** TO DO **
Your copy should start at the line with "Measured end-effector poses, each" and end at the line with "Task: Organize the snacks" in the data below. Transcribe only those lines, exactly, pictures excluded.

** GIVEN DATA **
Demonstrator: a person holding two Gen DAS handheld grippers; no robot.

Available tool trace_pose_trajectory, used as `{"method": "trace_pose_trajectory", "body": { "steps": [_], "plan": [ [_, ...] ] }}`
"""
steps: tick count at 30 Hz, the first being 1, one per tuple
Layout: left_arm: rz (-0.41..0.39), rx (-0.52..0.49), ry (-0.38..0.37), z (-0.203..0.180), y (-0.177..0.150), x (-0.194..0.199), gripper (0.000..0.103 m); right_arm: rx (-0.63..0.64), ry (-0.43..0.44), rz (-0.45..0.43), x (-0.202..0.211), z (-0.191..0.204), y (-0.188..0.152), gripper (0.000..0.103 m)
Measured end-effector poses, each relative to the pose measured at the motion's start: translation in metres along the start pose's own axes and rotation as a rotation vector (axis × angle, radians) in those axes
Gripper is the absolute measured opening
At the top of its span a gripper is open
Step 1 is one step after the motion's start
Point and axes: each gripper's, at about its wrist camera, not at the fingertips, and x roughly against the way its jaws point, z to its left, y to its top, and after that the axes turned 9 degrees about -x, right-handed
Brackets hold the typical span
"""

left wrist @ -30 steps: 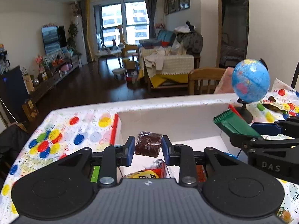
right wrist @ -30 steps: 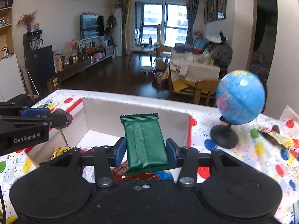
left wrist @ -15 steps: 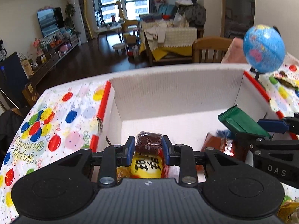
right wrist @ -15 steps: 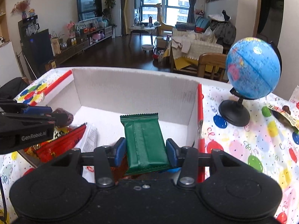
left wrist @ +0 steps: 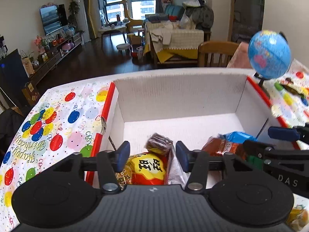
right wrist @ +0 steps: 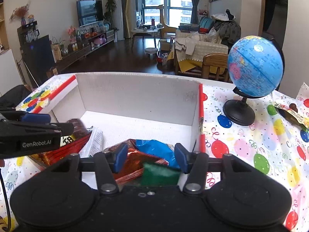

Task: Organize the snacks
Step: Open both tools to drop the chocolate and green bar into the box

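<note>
Both grippers stand over the near end of a white cardboard box (left wrist: 179,96) with red-edged flaps, which rests on a table covered by a balloon-print birthday cloth (left wrist: 58,119).

Left gripper (left wrist: 152,153): jaws apart, having just been opening. A dark brown wrapped snack (left wrist: 159,144) sits between the blue pads but clear of both, resting on a red-and-yellow snack bag (left wrist: 146,168) in the box's near left corner. Nothing is gripped.

Right gripper (right wrist: 150,155): jaws apart, having just been opening. The green wafer packet (right wrist: 160,174) lies below the pads, blurred, in the near right corner of the box, resting against an orange-red foil pack (right wrist: 133,160) and a blue packet (right wrist: 154,147). The pads do not press on it.

The far half of the box floor is bare white card.

A blue desk globe (right wrist: 255,69) on a black stand is on the cloth beyond the box's right wall, well apart from both tools. A further opened snack wrapper (right wrist: 289,112) lies at the table's right edge.
</note>
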Motion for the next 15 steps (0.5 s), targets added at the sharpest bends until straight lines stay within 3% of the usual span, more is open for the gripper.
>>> {"method": "trace_pose_trajectory", "body": {
  "steps": [15],
  "plan": [
    [-0.089, 0.021, -0.053, -0.002, -0.008, 0.069, 0.057, -0.039, 0.05, -0.084, 0.068, -0.001, -0.008, 0.075]
  ]
}}
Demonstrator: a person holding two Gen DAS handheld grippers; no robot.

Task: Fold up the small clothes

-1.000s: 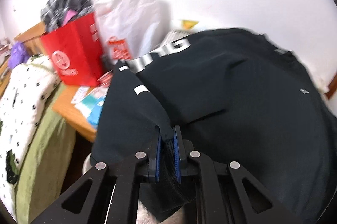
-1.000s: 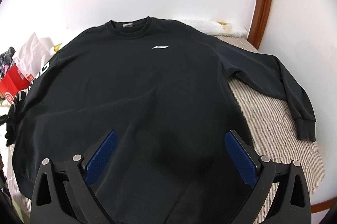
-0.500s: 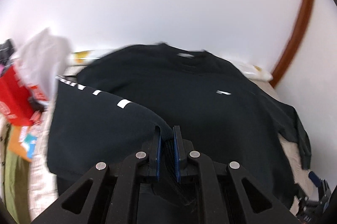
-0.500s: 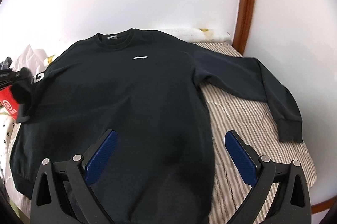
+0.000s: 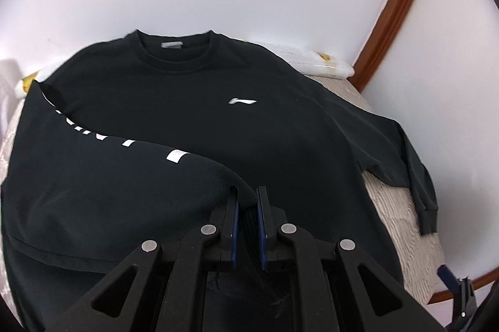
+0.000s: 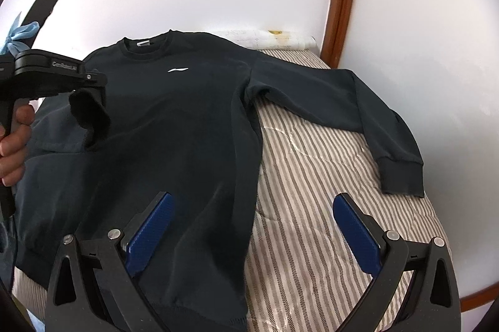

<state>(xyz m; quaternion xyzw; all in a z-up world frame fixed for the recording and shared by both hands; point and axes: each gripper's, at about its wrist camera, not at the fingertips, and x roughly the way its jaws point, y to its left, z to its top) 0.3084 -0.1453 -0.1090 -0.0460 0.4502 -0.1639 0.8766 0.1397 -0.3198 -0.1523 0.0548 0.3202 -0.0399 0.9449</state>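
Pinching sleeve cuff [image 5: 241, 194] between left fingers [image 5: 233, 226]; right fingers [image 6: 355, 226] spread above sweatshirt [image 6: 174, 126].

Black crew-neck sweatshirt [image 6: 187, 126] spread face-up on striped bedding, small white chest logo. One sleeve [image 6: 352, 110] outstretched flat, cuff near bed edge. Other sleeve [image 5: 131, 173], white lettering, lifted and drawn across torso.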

** EXERCISE RESPONSE **
Measured end-effector poses, each relative to the pose measured at the motion's start: translation in metres along the start pose's own axes and rotation as a rotation vector (axis × angle, radians) in those axes
Gripper is the absolute measured opening
At the top of its span a gripper is open
Step 1 is one step after the motion's start
Point and axes: each gripper's, at about its wrist camera, not at the fingertips, and x roughly against the way its jaws point, z to its left, y to its top, and after that the axes turned 9 degrees about -x, right-handed
Brackets hold the typical span
"""

left wrist @ -30 steps: 
right wrist @ -30 steps: 
left wrist @ -15 steps: 
right wrist @ -15 steps: 
left wrist @ +0 steps: 
right wrist @ +0 steps: 

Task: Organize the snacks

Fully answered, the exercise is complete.